• What you have to do:
Every line holding the string "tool" should be copied from the listing.
= Beginning of Section =
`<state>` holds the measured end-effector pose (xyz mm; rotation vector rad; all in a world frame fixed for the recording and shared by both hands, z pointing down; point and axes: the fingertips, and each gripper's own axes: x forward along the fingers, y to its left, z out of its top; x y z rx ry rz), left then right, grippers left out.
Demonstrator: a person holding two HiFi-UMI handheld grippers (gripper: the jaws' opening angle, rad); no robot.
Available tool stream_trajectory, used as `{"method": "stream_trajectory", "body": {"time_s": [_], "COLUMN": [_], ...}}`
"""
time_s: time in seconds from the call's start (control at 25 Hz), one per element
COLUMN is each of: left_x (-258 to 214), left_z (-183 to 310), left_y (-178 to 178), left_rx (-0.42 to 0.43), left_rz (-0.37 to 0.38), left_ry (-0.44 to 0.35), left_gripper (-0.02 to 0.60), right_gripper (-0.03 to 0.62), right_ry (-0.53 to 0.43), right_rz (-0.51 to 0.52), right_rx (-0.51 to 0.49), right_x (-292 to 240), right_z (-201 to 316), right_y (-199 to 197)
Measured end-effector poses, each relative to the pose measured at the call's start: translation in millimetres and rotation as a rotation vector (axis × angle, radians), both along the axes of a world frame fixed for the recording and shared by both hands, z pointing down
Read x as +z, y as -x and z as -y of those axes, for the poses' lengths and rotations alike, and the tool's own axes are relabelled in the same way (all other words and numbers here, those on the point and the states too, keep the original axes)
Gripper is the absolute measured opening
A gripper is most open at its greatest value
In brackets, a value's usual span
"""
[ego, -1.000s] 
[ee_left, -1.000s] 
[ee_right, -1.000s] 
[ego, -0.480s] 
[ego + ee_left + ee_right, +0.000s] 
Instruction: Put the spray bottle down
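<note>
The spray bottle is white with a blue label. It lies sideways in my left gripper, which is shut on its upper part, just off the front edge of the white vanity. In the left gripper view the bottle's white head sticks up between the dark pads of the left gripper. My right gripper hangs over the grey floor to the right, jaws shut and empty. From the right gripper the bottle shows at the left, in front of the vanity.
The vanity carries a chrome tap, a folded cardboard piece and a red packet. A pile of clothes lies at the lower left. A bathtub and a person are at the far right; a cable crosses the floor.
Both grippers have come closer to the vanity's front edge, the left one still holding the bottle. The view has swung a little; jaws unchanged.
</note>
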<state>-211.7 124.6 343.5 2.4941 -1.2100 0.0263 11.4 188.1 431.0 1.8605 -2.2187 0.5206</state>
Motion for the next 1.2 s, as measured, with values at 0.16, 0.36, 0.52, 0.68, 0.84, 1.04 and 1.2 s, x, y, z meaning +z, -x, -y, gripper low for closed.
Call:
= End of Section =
• Answer to the exercise:
Available tool stream_trajectory, used as `{"method": "stream_trajectory", "body": {"time_s": [_], "COLUMN": [_], ...}}`
Read x as +z, y as -x and z as -y of those axes, for the poses' lengths and rotations alike, and the tool's own axes are relabelled in the same way (all other words and numbers here, those on the point and the states too, keep the original axes)

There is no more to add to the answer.